# Work required:
Return, exactly, the line that contains "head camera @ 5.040" together with all lines after it to the end of the entries, and no further lines.

(Collection entries)
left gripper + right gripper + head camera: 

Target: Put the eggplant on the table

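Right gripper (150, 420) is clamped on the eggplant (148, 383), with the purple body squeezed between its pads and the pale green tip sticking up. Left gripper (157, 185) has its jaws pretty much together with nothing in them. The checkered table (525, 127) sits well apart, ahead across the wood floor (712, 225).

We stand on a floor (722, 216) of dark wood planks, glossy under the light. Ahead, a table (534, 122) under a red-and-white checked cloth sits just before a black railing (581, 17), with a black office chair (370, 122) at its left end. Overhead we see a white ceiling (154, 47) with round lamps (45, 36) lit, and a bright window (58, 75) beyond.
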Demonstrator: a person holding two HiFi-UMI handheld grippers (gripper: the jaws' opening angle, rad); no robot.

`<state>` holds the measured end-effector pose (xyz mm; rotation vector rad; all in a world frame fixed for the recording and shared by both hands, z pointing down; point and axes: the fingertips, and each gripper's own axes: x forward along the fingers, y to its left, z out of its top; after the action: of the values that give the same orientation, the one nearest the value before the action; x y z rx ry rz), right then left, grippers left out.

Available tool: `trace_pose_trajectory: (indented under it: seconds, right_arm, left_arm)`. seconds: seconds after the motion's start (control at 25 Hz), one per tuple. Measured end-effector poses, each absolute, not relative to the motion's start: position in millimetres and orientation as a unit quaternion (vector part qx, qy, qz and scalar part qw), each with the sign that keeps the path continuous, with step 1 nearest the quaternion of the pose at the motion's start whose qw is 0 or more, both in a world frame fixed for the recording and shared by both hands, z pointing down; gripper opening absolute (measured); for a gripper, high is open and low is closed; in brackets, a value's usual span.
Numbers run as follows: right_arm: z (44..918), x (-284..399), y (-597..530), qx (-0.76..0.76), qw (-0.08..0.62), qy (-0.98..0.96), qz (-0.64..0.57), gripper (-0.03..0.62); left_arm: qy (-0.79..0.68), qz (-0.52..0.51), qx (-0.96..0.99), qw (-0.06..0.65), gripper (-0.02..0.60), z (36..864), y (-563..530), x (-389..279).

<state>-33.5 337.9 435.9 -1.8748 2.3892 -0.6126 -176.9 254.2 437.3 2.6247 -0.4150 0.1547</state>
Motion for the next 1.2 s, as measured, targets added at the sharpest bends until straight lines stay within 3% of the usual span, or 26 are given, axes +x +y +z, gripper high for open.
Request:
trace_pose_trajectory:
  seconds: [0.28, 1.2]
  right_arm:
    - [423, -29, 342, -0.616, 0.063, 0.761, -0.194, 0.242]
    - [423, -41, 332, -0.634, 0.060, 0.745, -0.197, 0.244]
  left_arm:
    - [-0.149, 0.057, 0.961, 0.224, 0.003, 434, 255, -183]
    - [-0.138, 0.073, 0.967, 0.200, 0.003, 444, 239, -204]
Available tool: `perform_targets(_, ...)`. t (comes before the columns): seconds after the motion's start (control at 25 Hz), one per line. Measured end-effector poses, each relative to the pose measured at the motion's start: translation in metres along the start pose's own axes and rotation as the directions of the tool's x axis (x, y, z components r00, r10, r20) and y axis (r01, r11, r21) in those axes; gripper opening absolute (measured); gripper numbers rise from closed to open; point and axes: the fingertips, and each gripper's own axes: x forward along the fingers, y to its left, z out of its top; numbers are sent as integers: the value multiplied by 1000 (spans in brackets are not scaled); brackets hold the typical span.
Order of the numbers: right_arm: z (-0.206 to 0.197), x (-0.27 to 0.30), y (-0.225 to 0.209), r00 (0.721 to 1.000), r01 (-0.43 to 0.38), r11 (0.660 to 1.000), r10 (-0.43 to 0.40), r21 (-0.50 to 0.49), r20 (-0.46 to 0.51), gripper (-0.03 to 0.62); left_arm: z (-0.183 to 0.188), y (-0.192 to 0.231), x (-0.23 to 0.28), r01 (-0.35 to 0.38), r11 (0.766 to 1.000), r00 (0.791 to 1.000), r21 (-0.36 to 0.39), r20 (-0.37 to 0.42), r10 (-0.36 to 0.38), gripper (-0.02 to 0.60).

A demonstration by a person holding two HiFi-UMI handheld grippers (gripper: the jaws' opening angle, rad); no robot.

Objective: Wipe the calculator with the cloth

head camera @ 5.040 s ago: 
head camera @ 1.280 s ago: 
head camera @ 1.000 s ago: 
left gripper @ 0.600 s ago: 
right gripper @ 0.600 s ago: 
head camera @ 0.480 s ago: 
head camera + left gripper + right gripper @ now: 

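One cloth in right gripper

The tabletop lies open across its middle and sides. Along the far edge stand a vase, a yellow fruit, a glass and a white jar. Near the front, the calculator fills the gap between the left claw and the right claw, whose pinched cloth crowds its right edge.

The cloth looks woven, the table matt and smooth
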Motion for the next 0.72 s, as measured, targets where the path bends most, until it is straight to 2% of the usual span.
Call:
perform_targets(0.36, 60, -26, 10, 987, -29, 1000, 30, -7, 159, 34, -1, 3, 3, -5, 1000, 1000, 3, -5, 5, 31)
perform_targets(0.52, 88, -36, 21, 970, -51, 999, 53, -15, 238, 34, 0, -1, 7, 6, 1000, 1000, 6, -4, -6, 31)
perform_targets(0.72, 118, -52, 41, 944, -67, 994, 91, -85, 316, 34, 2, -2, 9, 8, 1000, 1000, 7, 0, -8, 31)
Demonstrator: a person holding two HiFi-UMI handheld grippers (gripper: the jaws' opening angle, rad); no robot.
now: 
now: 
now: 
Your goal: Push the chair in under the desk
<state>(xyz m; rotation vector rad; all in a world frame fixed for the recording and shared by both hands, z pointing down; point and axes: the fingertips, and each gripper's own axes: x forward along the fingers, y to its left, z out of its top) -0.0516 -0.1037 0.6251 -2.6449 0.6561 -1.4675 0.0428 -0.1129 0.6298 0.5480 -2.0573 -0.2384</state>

# Output of the task:
head camera @ 5.040 s ago: 
head camera @ 1.280 s ago: 
head camera @ 1.000 s ago: 
left gripper @ 0.600 s ago: 
right gripper @ 0.600 s ago: 
head camera @ 0.480 s ago: 
head camera + left gripper + right gripper @ now: 

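One cloth in right gripper

The tabletop lies open across its middle and sides. Along the far edge stand a vase, a yellow fruit, a glass and a white jar. Near the front, the calculator fills the gap between the left claw and the right claw, whose pinched cloth crowds its right edge.

The cloth looks woven, the table matt and smooth
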Motion for the next 0.72 s, as measured, targets where the path bends most, until it is straight to 2% of the usual span.
Call:
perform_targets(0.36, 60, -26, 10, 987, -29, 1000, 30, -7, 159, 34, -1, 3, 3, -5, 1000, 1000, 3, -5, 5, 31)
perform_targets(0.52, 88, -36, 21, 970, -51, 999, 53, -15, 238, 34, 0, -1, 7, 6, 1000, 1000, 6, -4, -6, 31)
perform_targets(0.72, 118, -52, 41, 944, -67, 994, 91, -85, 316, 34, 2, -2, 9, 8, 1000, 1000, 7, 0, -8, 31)
Demonstrator: a person holding two HiFi-UMI handheld grippers (gripper: the jaws' opening angle, rad); no robot.
now: 
now: 
now: 
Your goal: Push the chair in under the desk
<state>(xyz m; rotation vector rad; all in a world frame fixed for the recording and shared by both hands, z pointing down; point and axes: the fingertips, and each gripper's own axes: x forward along the fingers, y to its left, z out of its top) -0.0516 -0.1037 0.6251 -2.6449 0.6561 -1.4675 0.0428 -0.1129 0.6298 0.5480 -2.0573 -0.2384</state>

Nothing further is needed for the answer.